Porém, é importante notar que, em segundo lugar, aparecem os "colegas de trabalho", com 72%, a segunda maior marca da lista. Ou seja, os colegas, pessoas próximas e conhecidas, concentraram um alto nível de confiança, algo que apareceu no estudo de 2018 categorizado como "uma pessoa comum". Não se trata da mesma categoria, mas ambas ocupam uma posição hierárquica semelhante.

Relatório Trust Barometer 2026

Relatório Trust Barometer 2026 (Divulgação)

Já o relatório de 2026 evidencia uma transformação que 2022 apenas antecipava. Quando perguntadas sobre em qual grupo acreditam que "atua corretamente", desta vez as pessoas apontam os "professores" (76%) e os "cientistas" (75%) como líderes da confiança pessoal no Brasil, enquanto as autoridades governamentais permanecem na última posição, com 42%, resultado bastante semelhante ao do relatório de 2022.

Mas o dado mais sintomático da nossa época é que 72% dos brasileiros se declaram hesitantes ou pouco dispostos a confiar em alguém diferente deles. Diferente em valores, em fontes de informação, na origem ou na forma de encarar problemas sociais. Apenas 28% se identificam como abertos a ouvir pessoas diferentes de si.

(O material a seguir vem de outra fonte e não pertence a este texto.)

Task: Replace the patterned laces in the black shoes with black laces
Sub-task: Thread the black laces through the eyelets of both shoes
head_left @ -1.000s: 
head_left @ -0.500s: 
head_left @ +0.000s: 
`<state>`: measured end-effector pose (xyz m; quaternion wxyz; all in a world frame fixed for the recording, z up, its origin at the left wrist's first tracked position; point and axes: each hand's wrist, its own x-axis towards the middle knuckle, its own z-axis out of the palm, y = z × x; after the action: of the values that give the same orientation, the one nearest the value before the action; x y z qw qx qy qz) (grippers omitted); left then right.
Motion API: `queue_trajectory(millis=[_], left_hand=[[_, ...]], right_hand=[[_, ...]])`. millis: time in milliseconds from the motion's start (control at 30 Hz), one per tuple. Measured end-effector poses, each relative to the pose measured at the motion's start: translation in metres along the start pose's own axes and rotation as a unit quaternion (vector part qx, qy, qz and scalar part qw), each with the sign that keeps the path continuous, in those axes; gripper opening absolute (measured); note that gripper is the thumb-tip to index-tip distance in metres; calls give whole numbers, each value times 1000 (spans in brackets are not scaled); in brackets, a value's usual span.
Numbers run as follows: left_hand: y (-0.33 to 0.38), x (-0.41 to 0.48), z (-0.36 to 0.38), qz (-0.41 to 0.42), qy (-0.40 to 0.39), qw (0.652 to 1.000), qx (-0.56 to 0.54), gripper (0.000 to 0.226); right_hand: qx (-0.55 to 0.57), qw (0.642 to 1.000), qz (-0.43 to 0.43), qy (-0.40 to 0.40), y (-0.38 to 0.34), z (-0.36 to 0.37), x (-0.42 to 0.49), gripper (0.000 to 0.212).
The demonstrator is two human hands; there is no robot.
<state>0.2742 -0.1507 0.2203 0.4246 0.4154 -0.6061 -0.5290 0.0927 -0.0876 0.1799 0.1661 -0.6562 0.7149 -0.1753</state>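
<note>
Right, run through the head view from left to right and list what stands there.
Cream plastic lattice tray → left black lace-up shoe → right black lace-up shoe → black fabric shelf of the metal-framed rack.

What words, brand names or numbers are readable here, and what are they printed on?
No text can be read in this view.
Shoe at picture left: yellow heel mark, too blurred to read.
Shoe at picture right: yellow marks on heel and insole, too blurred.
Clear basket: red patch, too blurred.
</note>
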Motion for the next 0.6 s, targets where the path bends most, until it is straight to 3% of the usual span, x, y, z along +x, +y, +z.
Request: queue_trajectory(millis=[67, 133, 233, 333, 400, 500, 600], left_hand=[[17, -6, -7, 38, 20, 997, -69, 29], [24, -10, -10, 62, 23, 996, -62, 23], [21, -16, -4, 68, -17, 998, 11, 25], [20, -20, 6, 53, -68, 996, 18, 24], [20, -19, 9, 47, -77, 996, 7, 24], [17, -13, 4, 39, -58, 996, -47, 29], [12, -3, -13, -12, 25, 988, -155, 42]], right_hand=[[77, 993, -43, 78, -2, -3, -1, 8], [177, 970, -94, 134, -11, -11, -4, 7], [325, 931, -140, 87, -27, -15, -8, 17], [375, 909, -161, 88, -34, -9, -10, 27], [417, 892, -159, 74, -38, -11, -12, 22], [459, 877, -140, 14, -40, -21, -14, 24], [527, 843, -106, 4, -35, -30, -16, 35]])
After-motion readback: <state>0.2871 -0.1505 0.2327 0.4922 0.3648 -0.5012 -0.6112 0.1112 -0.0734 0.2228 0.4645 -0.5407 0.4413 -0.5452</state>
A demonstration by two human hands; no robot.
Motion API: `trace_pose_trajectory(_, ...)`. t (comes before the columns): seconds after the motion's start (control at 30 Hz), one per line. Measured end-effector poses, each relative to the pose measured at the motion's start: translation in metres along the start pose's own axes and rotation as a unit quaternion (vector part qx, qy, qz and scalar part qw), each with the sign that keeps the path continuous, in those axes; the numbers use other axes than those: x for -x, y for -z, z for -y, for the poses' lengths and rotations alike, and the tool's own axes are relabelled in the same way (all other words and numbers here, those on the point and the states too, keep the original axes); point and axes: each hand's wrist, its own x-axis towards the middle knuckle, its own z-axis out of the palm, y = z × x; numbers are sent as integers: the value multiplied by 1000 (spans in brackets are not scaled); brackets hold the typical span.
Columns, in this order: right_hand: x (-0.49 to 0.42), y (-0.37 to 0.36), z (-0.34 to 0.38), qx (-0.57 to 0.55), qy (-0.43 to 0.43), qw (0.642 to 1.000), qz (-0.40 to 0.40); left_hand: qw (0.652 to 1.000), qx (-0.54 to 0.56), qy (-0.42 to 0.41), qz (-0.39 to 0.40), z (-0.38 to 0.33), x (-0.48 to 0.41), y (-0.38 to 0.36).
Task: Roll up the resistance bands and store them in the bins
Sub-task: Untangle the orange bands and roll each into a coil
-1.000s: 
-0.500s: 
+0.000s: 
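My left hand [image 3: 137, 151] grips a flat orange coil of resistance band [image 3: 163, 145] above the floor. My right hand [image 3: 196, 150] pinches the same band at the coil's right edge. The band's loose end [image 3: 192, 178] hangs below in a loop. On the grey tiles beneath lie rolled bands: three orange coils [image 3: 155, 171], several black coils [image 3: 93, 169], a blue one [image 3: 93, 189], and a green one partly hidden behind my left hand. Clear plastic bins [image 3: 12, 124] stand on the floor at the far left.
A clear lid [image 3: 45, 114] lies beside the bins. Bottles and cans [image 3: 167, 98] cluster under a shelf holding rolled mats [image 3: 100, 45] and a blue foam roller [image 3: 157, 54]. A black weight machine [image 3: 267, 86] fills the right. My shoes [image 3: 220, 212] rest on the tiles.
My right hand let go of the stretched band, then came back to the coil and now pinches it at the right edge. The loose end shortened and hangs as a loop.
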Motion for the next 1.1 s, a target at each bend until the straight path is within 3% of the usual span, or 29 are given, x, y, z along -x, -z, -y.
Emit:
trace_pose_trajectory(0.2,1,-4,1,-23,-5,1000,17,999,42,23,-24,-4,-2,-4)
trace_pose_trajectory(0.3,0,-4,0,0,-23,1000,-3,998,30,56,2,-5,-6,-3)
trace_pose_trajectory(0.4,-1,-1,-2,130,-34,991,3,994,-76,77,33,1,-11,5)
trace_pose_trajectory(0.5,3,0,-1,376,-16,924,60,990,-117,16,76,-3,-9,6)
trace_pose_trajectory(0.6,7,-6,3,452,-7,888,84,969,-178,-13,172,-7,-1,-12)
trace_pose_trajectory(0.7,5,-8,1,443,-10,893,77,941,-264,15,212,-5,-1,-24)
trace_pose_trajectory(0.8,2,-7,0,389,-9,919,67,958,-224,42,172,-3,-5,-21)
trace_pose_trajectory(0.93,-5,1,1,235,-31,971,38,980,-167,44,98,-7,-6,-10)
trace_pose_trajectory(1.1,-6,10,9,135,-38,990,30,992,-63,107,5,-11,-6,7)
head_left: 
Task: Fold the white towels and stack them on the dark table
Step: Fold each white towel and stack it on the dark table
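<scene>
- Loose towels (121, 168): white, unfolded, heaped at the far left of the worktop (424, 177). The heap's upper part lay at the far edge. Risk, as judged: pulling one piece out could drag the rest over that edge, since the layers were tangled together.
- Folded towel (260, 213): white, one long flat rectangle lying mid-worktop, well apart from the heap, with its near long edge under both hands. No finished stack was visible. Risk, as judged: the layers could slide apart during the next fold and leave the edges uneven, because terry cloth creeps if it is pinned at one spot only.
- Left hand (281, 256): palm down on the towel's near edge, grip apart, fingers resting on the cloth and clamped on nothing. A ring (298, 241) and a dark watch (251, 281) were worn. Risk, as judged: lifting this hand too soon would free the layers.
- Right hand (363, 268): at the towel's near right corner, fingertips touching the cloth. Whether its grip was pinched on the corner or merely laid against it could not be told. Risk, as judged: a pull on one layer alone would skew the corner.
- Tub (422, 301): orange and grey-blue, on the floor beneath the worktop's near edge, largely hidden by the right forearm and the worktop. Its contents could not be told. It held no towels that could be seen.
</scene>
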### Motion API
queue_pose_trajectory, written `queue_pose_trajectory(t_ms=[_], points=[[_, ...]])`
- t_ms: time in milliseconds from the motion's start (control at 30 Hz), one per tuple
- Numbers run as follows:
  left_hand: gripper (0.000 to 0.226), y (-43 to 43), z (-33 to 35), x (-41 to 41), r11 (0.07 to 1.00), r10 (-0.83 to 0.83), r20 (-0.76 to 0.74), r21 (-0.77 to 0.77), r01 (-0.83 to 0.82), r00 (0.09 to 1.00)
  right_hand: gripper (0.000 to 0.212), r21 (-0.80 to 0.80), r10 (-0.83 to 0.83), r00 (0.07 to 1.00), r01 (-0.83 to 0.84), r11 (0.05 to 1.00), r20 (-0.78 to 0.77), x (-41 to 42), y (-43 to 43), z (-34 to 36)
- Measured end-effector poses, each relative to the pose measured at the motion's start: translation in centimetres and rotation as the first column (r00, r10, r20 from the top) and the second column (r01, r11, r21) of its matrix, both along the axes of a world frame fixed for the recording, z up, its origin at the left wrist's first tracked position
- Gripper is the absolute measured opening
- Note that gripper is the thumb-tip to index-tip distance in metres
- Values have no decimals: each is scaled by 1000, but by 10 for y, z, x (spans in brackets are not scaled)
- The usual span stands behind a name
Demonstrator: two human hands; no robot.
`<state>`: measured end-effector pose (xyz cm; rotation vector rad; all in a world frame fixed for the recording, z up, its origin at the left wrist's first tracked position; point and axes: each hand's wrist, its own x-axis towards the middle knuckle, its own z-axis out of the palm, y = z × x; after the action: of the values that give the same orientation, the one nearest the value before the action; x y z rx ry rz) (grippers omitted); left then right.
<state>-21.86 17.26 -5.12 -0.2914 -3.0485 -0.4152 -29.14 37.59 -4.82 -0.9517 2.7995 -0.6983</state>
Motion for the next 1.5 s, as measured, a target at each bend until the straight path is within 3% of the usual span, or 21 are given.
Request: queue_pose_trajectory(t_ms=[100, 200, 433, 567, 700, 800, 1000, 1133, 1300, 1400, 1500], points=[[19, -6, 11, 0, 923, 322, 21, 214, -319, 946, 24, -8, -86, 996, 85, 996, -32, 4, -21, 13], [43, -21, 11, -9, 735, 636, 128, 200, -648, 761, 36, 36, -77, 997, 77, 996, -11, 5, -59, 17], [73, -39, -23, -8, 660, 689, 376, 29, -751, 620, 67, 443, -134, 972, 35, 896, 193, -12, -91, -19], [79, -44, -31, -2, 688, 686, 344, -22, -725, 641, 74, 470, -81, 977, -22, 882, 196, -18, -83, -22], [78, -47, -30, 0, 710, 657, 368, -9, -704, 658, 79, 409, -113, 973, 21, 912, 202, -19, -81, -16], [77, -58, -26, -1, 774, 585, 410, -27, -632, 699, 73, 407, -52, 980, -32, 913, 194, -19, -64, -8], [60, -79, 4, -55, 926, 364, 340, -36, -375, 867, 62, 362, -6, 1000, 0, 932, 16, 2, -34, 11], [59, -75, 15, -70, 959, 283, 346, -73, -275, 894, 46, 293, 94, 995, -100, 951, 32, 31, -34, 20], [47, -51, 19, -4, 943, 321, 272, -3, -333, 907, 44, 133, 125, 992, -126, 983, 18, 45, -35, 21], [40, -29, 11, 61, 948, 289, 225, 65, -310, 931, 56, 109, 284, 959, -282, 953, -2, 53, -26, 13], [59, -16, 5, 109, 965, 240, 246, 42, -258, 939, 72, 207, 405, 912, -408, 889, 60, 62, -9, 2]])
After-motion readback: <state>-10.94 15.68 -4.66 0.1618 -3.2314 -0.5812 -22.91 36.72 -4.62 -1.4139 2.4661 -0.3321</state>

E isso tem consequências concretas: entre os que afirmam que eventos recentes afetaram sua confiança, as autoridades governamentais acumularam perda de 16 pontos; as grandes organizações de mídia perderam 11; enquanto vizinhos, familiares e amigos ganharam 11 pontos, assim como os colegas de trabalho.

O estudo chamou esse fenômeno de insularidade. A confiança se recolheu a um círculo menor. As pessoas passaram a confiar mais em quem já conhecem, e essa distinção é valiosa, pois muda tudo para quem trabalha com comunicação de marcas.

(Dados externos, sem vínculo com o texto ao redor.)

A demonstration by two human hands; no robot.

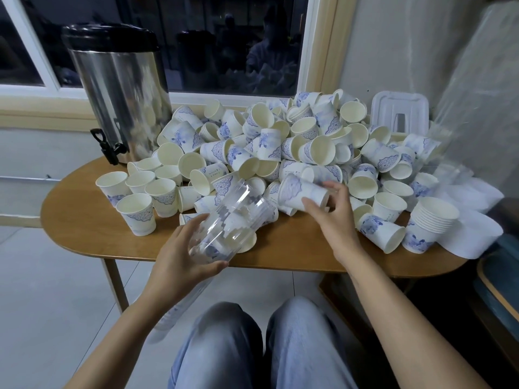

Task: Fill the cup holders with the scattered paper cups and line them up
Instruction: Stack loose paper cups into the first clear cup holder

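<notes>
A big heap of white paper cups with blue patterns (280, 147) covers the back and right of the wooden table (84, 228). My left hand (182, 254) grips a clear plastic cup holder (230, 220), tilted over the table's front edge, its closed end pointing toward the heap. My right hand (334, 211) holds one paper cup (302, 192) on its side, just right of the holder's far end. A few upright cups (137, 213) stand at the left. A nested stack of cups (431, 223) stands at the right.
A steel drink dispenser with a black lid and tap (120, 94) stands at the table's back left. A white plastic lid (398, 110) leans against the wall at the back right. White paper or plastic wrap (471, 228) lies at the right. My knees (252, 346) are below the table edge.
</notes>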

Nesse cenário, penso que o mais estratégico para as marcas é considerar o influenciador digital não como um espaço de mídia ou um produtor de conteúdo em formato de "publis", mas como uma pessoa que exerce grande influência justamente por ser considerada alguém igual, pertencente ao círculo mais próximo das pessoas do que a própria marca e com alta capacidade de legitimar discursos.

Ela é, em essência, uma "pessoa como você", com alcance ampliado e alto índice de confiança. O relatório de 2026 traz o dado mais concreto para quem trabalha com criadores de conteúdo: entre os que confiam em um influenciador de alimentação e estilo de vida, 62% passariam a confiar, ou ao menos considerariam confiar, em uma empresa de alimentos da qual antes desconfiavam, caso esse creator a recomendasse. No segmento financeiro, a proporção é de 57%.

Relatório Trust Barometer 2026

Relatório Trust Barometer 2026 (Divulgação)

Ou seja, a confiança interpessoal, ou melhor, parasocial, mediada por um influenciador digital, tem capacidade real de transferir credibilidade institucional, desde que ele seja percebido como genuíno e alinhado aos valores da audiência. Quando o creator soa autêntico, a confiança do seu público se expande para a marca. Quando soa como propaganda disfarçada, o efeito não é o mesmo.

O estudo Trust Barometer mostra que, para as marcas, não basta ter uma boa mensagem. É preciso que ela chegue pela voz certa, de alguém que o público já reconhece como parte do seu círculo de confiança. Em 2026, a confiança não se constrói de fora para dentro; ela precisa emergir de dentro do círculo. Quem ainda insiste na comunicação de cima para baixo, formal e distante, está errando.